What the exercise asks:
Find the string "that" in the records and copy each line where it occurs.

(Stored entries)
########################################

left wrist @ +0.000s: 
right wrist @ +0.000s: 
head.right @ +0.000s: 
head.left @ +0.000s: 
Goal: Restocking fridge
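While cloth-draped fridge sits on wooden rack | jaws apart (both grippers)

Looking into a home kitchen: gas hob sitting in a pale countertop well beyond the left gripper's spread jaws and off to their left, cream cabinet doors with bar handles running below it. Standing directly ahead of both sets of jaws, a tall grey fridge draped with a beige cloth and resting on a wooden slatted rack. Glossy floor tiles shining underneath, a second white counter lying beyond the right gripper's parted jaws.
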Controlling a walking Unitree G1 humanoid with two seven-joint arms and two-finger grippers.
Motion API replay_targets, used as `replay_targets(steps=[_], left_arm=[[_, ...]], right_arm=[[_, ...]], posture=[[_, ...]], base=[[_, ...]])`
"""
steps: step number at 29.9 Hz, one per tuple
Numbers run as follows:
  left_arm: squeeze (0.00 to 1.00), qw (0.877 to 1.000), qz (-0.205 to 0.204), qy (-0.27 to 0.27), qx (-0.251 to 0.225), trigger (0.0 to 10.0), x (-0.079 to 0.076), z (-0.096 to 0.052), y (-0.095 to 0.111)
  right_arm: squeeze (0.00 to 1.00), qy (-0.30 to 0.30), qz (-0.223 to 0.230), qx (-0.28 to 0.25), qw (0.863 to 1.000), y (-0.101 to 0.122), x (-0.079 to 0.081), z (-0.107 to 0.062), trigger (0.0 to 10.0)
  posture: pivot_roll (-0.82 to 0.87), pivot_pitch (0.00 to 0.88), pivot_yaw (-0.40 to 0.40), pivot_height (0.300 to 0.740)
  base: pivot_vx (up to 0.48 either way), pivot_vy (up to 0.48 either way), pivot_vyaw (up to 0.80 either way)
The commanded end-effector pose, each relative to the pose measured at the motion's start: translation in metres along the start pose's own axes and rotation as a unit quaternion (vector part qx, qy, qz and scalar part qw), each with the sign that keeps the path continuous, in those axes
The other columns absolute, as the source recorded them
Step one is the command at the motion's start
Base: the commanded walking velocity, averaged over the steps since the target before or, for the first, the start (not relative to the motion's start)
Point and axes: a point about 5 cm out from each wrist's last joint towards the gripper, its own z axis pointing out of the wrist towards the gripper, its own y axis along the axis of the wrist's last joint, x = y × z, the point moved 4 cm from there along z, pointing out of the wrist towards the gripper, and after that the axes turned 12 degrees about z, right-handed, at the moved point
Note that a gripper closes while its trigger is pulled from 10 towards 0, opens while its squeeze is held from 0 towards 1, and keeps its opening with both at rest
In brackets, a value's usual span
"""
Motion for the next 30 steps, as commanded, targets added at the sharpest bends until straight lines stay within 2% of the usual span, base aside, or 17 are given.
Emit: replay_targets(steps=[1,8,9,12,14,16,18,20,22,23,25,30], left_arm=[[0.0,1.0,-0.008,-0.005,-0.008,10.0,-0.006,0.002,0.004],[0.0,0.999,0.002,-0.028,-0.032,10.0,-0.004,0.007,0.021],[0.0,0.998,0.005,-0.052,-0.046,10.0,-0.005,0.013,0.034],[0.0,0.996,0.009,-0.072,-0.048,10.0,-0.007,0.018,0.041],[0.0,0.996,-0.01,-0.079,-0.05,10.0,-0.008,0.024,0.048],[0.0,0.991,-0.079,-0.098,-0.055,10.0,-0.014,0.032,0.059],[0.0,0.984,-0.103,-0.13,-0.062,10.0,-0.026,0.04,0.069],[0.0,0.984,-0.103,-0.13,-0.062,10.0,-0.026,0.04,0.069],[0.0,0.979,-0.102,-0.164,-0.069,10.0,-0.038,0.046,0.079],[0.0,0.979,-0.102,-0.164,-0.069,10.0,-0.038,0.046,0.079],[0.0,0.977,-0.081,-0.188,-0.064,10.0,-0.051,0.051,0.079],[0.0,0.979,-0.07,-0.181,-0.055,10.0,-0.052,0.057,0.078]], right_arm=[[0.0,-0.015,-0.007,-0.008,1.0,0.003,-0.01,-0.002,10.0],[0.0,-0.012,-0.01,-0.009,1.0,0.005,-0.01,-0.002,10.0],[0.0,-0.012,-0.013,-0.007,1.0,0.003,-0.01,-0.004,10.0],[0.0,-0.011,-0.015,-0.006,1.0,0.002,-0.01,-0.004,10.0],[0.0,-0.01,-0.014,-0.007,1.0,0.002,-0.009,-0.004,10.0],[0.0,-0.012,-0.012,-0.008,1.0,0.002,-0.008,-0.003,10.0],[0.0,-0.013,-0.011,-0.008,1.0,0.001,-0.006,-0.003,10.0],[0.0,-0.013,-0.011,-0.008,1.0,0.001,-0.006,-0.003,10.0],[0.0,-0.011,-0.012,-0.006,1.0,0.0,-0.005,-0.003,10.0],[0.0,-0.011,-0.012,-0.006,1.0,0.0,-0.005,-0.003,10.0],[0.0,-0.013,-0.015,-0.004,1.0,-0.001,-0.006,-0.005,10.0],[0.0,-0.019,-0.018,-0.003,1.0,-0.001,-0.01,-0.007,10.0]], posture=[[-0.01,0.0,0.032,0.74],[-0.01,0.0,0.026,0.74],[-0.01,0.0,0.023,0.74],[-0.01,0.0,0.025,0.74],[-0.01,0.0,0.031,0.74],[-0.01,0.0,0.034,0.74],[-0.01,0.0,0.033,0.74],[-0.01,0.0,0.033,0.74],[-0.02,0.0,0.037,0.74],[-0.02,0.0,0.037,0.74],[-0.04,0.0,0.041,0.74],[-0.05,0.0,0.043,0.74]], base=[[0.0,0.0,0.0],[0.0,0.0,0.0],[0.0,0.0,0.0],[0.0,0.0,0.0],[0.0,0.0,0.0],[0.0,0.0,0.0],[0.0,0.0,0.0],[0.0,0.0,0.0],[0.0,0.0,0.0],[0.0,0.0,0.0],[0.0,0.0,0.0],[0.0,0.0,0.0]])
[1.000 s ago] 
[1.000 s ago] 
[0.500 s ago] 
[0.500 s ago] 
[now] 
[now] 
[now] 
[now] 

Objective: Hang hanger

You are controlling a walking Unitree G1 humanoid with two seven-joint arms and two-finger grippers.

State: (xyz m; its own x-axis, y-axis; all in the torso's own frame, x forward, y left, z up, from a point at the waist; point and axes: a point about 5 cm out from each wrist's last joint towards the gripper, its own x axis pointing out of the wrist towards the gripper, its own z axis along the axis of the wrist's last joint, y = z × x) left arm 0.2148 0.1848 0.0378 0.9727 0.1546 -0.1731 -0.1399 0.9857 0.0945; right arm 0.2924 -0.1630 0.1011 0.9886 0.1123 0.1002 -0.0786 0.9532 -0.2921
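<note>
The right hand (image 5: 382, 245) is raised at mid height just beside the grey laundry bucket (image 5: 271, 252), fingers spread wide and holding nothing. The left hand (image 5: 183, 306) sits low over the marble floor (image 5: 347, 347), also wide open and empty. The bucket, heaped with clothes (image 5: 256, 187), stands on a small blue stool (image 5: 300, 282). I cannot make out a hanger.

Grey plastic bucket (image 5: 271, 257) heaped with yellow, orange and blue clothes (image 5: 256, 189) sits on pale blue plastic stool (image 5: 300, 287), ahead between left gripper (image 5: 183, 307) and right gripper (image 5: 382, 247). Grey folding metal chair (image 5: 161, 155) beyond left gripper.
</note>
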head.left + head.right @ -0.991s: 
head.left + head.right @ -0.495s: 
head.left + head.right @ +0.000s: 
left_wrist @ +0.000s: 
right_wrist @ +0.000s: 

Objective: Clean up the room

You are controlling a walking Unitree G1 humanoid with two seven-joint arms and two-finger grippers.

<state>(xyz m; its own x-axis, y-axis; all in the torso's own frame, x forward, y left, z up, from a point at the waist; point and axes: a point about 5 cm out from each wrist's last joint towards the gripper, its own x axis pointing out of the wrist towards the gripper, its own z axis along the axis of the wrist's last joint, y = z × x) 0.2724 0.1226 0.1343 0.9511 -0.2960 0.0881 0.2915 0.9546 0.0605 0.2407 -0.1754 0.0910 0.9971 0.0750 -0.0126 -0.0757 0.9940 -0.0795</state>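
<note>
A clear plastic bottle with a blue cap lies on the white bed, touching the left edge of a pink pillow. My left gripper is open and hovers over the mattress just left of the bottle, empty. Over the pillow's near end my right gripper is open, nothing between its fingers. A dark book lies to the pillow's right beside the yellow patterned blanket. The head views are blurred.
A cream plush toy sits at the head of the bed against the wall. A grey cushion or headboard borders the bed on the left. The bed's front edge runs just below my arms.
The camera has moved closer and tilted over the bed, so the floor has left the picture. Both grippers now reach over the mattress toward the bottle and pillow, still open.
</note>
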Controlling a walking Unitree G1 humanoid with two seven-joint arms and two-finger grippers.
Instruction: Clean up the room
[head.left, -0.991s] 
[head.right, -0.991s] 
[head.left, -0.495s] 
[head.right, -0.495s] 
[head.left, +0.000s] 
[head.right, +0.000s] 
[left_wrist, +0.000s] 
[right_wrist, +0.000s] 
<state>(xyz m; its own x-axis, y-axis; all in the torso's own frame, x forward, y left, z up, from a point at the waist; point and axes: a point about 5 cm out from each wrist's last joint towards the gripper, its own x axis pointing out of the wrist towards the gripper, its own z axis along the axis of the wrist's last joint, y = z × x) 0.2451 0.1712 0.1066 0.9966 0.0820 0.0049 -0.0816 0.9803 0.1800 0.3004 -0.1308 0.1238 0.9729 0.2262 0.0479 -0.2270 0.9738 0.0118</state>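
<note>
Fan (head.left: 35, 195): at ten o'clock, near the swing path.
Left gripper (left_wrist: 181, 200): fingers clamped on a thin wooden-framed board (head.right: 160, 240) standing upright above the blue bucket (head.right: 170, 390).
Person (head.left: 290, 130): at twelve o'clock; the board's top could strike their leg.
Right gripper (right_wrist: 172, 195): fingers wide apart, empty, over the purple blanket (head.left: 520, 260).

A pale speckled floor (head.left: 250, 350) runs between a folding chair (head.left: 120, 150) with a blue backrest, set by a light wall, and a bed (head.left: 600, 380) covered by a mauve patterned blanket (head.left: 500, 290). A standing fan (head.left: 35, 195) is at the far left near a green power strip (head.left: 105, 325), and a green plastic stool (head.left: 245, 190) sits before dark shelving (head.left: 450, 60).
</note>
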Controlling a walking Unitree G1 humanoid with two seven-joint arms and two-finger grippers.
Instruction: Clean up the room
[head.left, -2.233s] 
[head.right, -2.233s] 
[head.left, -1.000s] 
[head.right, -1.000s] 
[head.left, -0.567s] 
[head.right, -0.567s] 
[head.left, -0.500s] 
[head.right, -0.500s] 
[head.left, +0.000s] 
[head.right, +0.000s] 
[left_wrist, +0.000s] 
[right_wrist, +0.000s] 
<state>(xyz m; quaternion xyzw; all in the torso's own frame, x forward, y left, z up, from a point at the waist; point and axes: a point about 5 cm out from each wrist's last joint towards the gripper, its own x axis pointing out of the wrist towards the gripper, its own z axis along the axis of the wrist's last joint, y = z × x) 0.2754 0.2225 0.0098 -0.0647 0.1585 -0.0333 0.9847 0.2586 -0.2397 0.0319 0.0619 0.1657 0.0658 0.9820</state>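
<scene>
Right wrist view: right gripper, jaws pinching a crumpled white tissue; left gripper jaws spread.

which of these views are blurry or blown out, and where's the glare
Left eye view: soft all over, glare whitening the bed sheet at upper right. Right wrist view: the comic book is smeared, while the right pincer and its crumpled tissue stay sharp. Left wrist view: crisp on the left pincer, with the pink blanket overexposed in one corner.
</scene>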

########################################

Response to the task:
The commanded end-effector pose, each relative to the pose measured at the motion's start: translation in metres along the start pose's own axes and rotation as a unit quaternion (vector part qx, qy, qz and scalar part qw), each with the sign that keeps the path continuous, in those axes
Point and axes: a point about 5 cm out from each wrist's last joint towards the gripper, its own z axis pointing out of the wrist towards the gripper, its own y axis along the axis of the wrist's last joint, x = y × z, the point moved 4 cm from there along z, pointing out of the wrist towards the gripper, and after that the axes turned 12 degrees about z, right-handed, at the moved point
Note that a gripper closes while its trigger is pulled from 10 towards 0, opens while its squeeze is held from 0 towards 1, and keeps its opening with both at rest

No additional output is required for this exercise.